» **WORK ITEM**: Every line between the top of the data below and the line with "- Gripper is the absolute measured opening", both ends included, must be retyped exactly.

(Stored data)
◇ ◇ ◇ ◇ ◇ ◇ ◇

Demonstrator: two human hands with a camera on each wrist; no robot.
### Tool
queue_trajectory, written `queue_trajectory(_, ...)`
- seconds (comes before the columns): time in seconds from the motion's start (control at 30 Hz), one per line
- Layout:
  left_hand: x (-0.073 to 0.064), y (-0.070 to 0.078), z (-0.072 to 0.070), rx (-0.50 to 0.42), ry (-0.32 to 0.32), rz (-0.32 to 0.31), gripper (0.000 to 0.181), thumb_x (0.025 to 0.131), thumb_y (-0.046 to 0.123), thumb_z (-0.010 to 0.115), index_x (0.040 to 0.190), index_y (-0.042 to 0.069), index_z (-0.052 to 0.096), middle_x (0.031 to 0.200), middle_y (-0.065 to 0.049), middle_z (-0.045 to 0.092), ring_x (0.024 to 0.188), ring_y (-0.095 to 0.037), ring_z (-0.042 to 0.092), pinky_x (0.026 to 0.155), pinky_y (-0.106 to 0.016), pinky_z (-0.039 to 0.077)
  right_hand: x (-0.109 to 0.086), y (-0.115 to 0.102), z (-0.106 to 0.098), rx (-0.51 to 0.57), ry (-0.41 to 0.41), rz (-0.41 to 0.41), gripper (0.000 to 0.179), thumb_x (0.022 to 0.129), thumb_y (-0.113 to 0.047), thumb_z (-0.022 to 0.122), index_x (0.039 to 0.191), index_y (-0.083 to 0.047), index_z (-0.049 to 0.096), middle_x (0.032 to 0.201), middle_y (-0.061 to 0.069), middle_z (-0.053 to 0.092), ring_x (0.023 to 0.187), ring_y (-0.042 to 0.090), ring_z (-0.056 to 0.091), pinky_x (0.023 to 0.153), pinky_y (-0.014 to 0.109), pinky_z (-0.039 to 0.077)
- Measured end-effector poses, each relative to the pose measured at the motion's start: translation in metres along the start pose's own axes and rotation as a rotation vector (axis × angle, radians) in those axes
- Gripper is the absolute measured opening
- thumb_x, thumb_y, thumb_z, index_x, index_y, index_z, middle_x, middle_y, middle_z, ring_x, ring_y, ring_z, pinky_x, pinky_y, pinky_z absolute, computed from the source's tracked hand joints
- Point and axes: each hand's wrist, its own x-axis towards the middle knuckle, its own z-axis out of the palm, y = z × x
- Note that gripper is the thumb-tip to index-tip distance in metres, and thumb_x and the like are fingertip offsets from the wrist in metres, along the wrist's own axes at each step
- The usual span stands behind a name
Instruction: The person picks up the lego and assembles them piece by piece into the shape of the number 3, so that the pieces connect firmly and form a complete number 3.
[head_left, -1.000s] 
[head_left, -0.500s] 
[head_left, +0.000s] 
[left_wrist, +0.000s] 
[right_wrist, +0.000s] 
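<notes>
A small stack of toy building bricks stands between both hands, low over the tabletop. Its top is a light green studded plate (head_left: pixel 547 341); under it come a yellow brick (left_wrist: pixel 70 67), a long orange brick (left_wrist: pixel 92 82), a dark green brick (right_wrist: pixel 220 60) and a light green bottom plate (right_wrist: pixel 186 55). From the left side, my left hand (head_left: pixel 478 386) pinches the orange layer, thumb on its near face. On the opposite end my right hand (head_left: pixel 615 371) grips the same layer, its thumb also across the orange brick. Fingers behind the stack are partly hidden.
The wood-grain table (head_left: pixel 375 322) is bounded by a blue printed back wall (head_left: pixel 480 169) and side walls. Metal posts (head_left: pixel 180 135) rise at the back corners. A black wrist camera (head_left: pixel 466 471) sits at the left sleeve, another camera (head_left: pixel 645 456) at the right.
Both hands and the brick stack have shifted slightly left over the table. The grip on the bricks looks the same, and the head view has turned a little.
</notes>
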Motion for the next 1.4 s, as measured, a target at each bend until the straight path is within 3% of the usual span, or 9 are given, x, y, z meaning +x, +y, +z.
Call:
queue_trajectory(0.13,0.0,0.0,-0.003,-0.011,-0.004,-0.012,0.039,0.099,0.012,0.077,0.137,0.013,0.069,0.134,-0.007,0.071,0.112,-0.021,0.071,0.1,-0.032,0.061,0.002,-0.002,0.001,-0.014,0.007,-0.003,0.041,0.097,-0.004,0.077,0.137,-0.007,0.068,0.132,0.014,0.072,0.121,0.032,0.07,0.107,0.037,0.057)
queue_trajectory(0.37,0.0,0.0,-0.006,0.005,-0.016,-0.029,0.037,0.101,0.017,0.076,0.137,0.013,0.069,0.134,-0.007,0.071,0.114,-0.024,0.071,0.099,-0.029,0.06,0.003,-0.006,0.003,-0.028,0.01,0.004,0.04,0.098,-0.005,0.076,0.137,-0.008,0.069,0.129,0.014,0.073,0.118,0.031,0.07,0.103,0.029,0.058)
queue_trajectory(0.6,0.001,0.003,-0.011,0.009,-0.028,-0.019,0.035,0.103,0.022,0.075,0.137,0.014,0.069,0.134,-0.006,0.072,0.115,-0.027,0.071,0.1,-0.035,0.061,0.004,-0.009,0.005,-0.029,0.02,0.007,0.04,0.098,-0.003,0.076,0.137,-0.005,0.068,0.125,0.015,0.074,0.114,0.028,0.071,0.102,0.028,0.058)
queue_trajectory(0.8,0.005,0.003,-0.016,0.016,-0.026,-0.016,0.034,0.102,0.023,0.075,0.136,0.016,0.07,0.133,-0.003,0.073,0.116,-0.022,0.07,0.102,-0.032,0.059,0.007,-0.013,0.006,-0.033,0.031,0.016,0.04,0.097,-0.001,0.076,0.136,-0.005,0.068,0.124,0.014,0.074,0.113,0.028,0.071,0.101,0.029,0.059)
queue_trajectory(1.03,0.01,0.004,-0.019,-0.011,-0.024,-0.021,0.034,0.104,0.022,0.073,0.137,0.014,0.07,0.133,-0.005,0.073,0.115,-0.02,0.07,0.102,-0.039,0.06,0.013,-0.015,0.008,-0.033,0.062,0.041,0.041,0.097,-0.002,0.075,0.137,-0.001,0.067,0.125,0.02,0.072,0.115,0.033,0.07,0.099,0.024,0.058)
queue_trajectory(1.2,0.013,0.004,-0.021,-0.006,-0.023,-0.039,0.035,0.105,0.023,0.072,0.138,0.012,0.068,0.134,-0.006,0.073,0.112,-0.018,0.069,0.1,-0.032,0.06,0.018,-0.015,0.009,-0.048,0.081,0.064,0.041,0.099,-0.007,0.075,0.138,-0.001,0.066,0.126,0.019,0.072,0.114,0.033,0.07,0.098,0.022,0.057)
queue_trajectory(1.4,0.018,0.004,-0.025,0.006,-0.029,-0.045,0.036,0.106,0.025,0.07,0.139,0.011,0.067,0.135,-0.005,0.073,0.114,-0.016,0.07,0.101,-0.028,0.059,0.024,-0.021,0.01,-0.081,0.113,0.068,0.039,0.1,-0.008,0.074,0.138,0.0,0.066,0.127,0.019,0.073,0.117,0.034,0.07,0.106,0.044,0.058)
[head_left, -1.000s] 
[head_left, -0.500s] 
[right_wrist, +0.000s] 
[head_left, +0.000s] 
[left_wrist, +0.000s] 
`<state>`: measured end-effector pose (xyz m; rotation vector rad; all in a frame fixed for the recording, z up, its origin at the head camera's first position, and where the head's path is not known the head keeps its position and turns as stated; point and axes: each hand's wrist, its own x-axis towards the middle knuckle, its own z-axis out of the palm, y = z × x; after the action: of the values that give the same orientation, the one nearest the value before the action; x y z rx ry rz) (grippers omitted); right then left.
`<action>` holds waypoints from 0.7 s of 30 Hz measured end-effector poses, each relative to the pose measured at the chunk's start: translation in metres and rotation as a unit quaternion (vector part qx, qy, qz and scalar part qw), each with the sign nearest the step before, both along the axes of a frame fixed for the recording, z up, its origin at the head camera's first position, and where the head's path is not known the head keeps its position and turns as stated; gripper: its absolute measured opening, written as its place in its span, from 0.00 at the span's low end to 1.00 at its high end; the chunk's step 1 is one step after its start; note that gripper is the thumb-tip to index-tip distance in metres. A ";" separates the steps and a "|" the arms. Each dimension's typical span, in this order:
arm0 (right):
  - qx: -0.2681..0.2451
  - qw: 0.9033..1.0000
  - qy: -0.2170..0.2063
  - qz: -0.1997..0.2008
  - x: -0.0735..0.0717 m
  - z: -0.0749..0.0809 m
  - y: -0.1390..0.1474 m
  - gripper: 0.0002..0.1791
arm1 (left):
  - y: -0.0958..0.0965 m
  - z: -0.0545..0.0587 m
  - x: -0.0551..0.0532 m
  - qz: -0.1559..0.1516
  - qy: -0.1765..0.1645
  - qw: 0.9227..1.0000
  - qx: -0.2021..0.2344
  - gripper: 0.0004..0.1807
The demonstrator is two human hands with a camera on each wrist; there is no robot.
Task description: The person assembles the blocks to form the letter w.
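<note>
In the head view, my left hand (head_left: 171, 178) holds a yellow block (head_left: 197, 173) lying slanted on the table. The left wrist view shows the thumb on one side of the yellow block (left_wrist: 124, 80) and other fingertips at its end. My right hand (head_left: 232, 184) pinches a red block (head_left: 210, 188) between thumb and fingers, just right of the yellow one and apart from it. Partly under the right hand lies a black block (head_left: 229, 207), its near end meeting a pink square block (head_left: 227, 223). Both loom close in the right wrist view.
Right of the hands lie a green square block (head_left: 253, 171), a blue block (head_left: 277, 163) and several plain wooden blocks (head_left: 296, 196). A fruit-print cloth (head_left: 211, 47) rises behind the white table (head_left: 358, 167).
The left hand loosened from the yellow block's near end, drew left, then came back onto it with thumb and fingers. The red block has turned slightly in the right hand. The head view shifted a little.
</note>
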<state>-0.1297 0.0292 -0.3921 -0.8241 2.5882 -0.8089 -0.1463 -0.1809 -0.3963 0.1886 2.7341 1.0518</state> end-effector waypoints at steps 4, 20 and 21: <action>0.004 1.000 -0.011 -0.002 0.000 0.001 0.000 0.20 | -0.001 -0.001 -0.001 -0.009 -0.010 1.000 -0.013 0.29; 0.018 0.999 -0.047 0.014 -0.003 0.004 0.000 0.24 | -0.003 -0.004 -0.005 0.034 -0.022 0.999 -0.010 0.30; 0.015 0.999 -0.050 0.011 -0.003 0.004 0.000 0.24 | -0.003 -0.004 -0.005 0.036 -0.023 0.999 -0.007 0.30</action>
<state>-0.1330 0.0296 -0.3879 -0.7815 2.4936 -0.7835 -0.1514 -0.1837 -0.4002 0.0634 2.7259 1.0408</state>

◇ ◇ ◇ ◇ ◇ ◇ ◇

» **OUTPUT BELOW**:
Demonstrator: two human hands with a camera on each wrist; no robot.
### Tool
queue_trajectory, written `queue_trajectory(_, ...)`
- seconds (comes before the columns): time in seconds from the motion's start (control at 30 Hz), one per line
- Layout:
  left_hand: x (-0.073 to 0.064), y (-0.070 to 0.078), z (-0.072 to 0.070), rx (-0.50 to 0.42), ry (-0.32 to 0.32), rz (-0.32 to 0.31), gripper (0.000 to 0.181), thumb_x (0.025 to 0.131), thumb_y (-0.046 to 0.123), thumb_z (-0.010 to 0.115), index_x (0.040 to 0.190), index_y (-0.042 to 0.069), index_z (-0.052 to 0.096), middle_x (0.031 to 0.200), middle_y (-0.065 to 0.049), middle_z (-0.045 to 0.092), ring_x (0.024 to 0.188), ring_y (-0.095 to 0.037), ring_z (-0.042 to 0.092), pinky_x (0.026 to 0.155), pinky_y (-0.106 to 0.016), pinky_z (-0.039 to 0.077)
  right_hand: x (-0.109 to 0.086), y (-0.115 to 0.102), z (-0.106 to 0.098), rx (-0.51 to 0.57), ry (-0.41 to 0.41), rz (-0.41 to 0.41), gripper (0.000 to 0.179), thumb_x (0.022 to 0.129), thumb_y (-0.113 to 0.047), thumb_z (-0.022 to 0.122), index_x (0.039 to 0.191), index_y (-0.083 to 0.047), index_z (-0.049 to 0.096), middle_x (0.032 to 0.201), middle_y (-0.061 to 0.069), middle_z (-0.053 to 0.092), ring_x (0.023 to 0.187), ring_y (-0.042 to 0.090), ring_z (-0.056 to 0.091), pinky_x (0.023 to 0.153), pinky_y (-0.014 to 0.109), pinky_z (-0.039 to 0.077)
- Measured end-effector poses, each relative to the pose measured at the motion's start: translation in metres along the start pose's own axes and rotation as a rotation vector (axis × angle, radians) in those axes
- Gripper is the absolute measured opening

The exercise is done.